» Prompt
After reading the entries below, report how many lines have the string "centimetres" in them, giving the number alone.
(Records for this exercise begins)
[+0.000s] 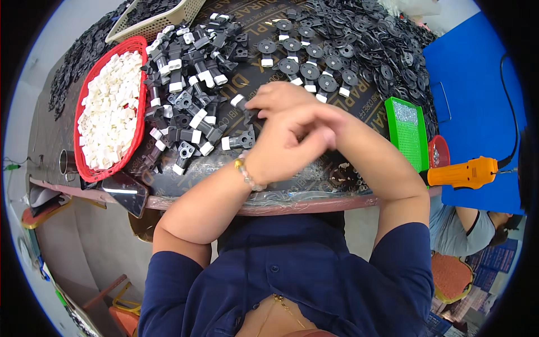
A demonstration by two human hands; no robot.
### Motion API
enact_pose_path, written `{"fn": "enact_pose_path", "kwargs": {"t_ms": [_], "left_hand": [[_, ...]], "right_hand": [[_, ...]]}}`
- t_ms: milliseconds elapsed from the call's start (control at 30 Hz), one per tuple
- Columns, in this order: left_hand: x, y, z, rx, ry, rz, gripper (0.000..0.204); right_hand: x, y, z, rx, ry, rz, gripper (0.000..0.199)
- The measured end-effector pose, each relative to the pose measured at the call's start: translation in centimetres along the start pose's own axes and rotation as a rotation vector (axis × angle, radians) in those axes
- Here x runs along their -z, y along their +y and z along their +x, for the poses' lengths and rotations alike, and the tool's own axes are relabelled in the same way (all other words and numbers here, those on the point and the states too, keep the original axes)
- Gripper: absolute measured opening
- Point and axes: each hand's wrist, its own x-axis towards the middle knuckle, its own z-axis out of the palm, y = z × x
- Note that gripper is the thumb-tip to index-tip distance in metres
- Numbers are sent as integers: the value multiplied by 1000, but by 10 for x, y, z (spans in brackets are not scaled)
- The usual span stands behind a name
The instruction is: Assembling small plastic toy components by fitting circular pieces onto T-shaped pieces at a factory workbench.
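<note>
Hands crossed over a bench of black parts

Bench [264, 194] fills most of the view, round-edged and wrapped in dark printed plastic. A blue panel [477, 84] stands to its right, with another person [466, 227] seated below it. Black discs [370, 45] heap across the far right of the top. A pile of black-and-white brackets [191, 101] lies left of centre, and beside it a red basket [92, 171] holds white blocks [109, 112]. A cream basket [151, 22] sits at the far edge. A green tray [405, 137] rests near the right rim, an orange power tool [463, 173] just past it.

The left hand [292, 146] lies over the right hand [281, 98], wrists crossed. Right fingers pinch one bracket [241, 104] at the pile's edge; the left seems loosely curled, though whether it holds anything cannot be told.
</note>
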Motion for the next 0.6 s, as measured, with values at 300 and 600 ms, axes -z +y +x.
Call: {"fn": "enact_pose_path", "kwargs": {"t_ms": [300, 600], "left_hand": [[-1, -7, 12, -150, 285, 666, 57], [-19, -8, 13, 206, 272, -177, 61]], "right_hand": [[87, -83, -72, -735, 330, 814, 26], [70, -113, -187, -999, 75, -428, 10]]}}
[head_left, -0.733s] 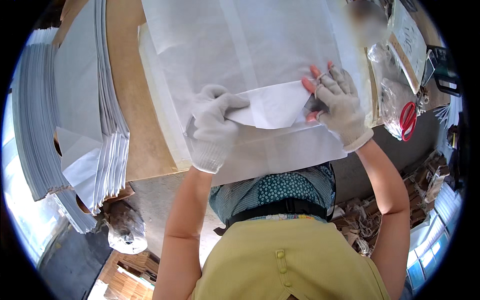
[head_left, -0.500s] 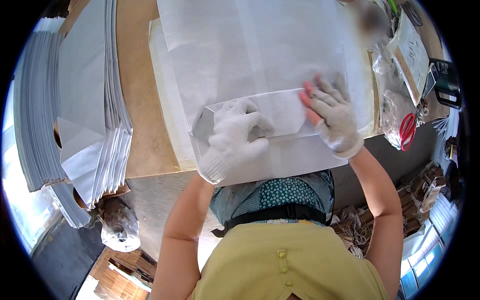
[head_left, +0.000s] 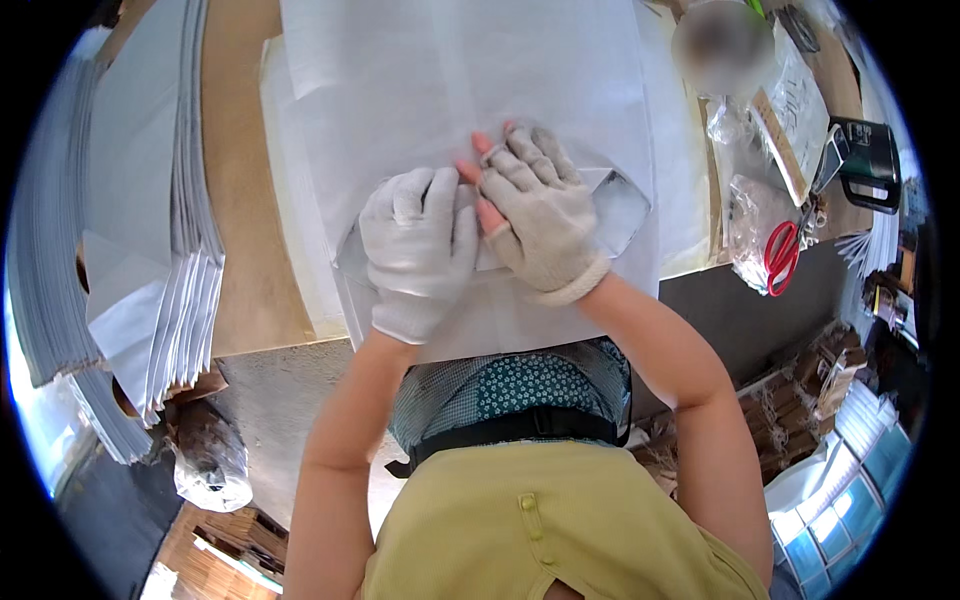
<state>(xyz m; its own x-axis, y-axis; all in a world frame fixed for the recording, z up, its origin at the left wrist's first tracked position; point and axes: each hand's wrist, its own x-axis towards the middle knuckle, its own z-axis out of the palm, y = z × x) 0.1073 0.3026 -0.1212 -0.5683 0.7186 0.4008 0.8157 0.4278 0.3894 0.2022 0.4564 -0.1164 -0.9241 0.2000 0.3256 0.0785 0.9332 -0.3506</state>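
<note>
A large white paper bag lies flat on the table, its near end folded into a band across the width. On the left part of this band rests my left hand, in a white knitted glove, palm down with its fingers stretched out. Close beside it, my right hand lies flat on the folded end, fingers extended; its worn glove leaves several fingertips bare. To its right shows a corner pocket of the fold. Both hands cover the middle of the band.
Folded white paper bags are stacked at the left, beside a thicker grey-white stack. Red-handled scissors, clear plastic wrapping and a dark mug sit at the right. Brown bundles lie below the table.
My right hand has slid left along the fold, close to my left hand. My left hand has gone from curled to flat. The right corner pocket now shows, and the view has shifted slightly.
</note>
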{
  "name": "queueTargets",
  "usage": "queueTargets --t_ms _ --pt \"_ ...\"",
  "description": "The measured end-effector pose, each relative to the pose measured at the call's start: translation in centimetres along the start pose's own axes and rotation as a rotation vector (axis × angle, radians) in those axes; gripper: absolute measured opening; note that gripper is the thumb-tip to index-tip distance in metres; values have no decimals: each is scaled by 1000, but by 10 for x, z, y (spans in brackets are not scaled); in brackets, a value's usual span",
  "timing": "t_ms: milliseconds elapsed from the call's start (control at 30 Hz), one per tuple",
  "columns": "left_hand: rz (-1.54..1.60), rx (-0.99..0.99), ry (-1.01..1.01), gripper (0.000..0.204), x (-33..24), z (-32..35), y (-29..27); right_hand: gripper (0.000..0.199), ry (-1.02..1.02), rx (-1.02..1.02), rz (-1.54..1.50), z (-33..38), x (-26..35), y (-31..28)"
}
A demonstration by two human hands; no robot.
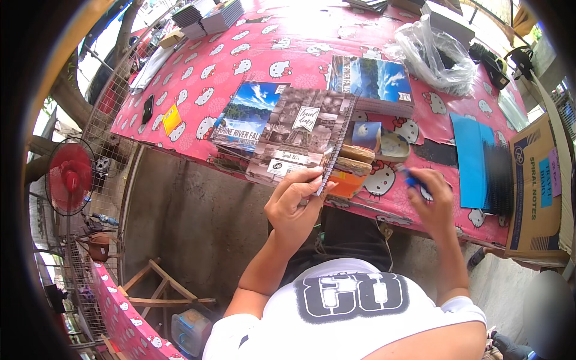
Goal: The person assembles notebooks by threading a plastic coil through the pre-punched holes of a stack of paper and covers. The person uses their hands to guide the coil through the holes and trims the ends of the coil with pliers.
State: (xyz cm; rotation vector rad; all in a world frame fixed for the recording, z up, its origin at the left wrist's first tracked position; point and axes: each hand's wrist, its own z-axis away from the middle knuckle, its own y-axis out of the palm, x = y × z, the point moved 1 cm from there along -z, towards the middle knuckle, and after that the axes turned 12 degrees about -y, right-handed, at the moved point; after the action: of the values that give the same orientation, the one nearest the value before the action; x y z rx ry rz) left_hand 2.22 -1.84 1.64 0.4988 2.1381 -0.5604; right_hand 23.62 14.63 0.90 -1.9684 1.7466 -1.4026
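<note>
A spiral notebook (294, 135) with a brown photo-collage cover is tilted over the table's near edge. My left hand (294, 204) pinches its lower corner by the wire coil, thumb and fingers closed. To the right, my right hand (435, 195) is curled around a small blue-handled tool (410, 179), whose tip is blurred. The tool is apart from the notebook. Behind the notebook lie blue landscape-covered notebooks (243, 111) on the left and a thick stack of similar notebooks (378, 84) on the right. Wooden blocks (355, 157) and an orange piece (349, 184) sit just beside the coil.
A pink patterned cloth covers the table (198, 66). On the right are a blue sheet (470, 159), black coils (499, 174) and a cardboard box (534, 210). A clear plastic bag (414, 51) lies farther back. A phone (148, 109) and yellow pad (172, 120) lie left, near a red fan (71, 179).
</note>
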Motion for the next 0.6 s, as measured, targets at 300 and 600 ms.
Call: queueTargets --t_ms 300,600 --pt "-90 -21 85 27 3 0 0 46 -208 123 -293 -31 72 39" --pt "-88 -11 132 32 1 -4 -1 38 -228 36 -223 -35 74 40"
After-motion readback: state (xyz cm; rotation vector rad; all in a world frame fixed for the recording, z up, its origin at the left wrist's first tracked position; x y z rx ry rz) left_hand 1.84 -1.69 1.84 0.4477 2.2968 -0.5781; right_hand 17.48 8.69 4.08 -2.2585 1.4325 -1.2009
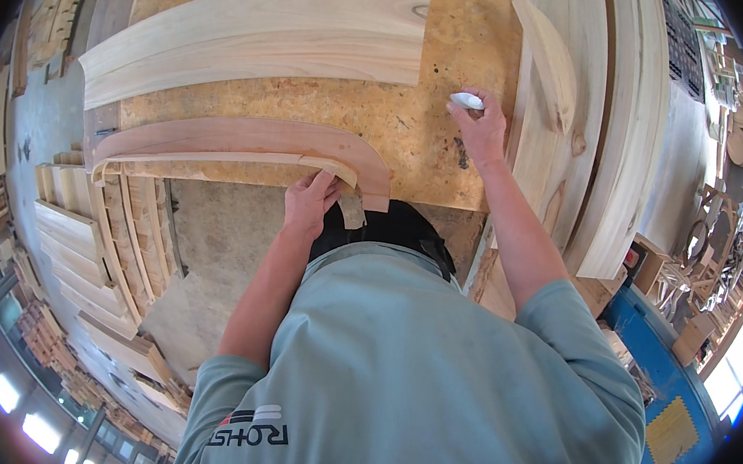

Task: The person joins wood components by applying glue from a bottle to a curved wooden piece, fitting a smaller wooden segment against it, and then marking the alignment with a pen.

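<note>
My left hand [310, 202] is at the front edge of the workbench, its fingers pinched on the pale wooden strip [219, 158]. That strip runs along the inner edge of a curved, pinkish wooden board [239, 132], which bends down at its right end. Farther right, over the bench, my right hand [483, 134] is closed around a small, smooth white object [467, 101] whose kind I cannot make out. Behind the curved board lies a wide pale wooden panel [265, 37] with a bowed edge.
The stained workbench top [460, 28] bears the pieces. Long planks [622, 148] lie along its right side, with a curved wood offcut [550, 62] on them. Stacked boards [79, 242] stand at left on the floor. A blue metal cabinet [668, 382] is at lower right.
</note>
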The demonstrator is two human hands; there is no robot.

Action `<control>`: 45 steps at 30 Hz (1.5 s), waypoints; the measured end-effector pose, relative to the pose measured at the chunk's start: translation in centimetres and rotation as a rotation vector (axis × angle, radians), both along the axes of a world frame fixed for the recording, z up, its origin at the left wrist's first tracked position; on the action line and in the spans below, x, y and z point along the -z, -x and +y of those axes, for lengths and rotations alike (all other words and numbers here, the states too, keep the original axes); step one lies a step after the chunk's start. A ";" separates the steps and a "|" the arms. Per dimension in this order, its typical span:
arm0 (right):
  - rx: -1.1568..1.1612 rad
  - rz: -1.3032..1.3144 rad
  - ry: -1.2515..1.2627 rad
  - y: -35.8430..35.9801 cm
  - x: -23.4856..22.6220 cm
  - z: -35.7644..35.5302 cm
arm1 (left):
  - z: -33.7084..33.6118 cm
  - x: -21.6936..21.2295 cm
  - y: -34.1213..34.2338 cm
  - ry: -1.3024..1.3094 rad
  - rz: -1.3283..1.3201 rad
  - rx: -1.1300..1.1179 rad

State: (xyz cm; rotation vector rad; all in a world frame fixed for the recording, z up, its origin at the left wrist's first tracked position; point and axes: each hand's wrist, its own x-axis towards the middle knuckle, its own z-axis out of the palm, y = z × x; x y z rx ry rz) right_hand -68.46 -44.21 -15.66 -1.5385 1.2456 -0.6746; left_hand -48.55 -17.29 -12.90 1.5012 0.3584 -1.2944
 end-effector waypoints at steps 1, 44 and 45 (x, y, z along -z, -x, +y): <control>-0.016 0.035 0.044 0.2 0.1 0.0 | 0.1 0.1 0.0 0.000 0.001 -0.002; -0.990 0.877 0.106 -13.6 -4.9 10.6 | -0.3 1.6 -1.6 -0.117 -0.178 0.195; -0.996 0.917 0.097 -13.9 -5.0 10.4 | -0.6 1.2 -2.1 -0.096 -0.158 0.221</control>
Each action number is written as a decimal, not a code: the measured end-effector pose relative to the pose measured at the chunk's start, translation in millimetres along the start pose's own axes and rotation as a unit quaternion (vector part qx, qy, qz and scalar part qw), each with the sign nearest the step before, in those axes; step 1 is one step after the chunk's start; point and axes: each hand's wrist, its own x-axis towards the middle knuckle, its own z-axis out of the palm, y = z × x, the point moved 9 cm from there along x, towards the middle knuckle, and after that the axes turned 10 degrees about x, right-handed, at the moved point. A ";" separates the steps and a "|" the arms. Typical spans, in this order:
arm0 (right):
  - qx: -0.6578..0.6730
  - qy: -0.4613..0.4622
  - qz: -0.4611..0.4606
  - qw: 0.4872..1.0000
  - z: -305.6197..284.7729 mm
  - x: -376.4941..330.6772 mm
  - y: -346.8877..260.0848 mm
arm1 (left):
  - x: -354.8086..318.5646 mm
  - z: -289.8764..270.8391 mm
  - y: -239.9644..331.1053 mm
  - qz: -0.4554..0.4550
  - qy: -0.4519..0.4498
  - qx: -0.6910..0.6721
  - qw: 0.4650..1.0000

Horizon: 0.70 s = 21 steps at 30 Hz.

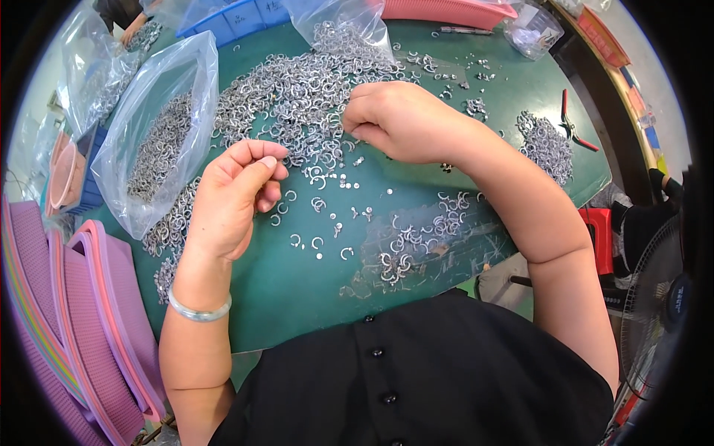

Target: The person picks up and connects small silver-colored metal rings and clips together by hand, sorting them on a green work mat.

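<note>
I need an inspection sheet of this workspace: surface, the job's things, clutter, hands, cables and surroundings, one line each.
Surface: green table, scratched near the front edge.
Job's things: heap of metal rings at the middle; loose rings and small studs between the hands.
Clutter: clear bag of rings at the left; a second bag at the back; red pliers at the right; smaller ring pile.
Hands: left hand pinched, whatever it holds too small to tell; right hand curled on the heap.
Cables: nothing seen.
Surroundings: stacked pink and purple trays at the left; blue bin at the back; fan at the right.
</note>
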 end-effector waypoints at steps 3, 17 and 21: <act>-0.003 -0.045 0.002 0.999 -0.4 -2.4 -3.7 | 0.7 -0.8 -3.6 -0.002 -0.011 -0.035 0.999; -0.013 -0.104 -0.061 0.993 24.0 -6.9 -17.7 | 11.8 -144.7 38.2 0.144 0.181 0.096 0.968; -0.039 -0.114 -0.022 0.992 -0.7 -8.7 -8.3 | 20.6 -190.4 34.1 0.098 0.239 0.241 0.936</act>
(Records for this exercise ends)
» Exercise result
3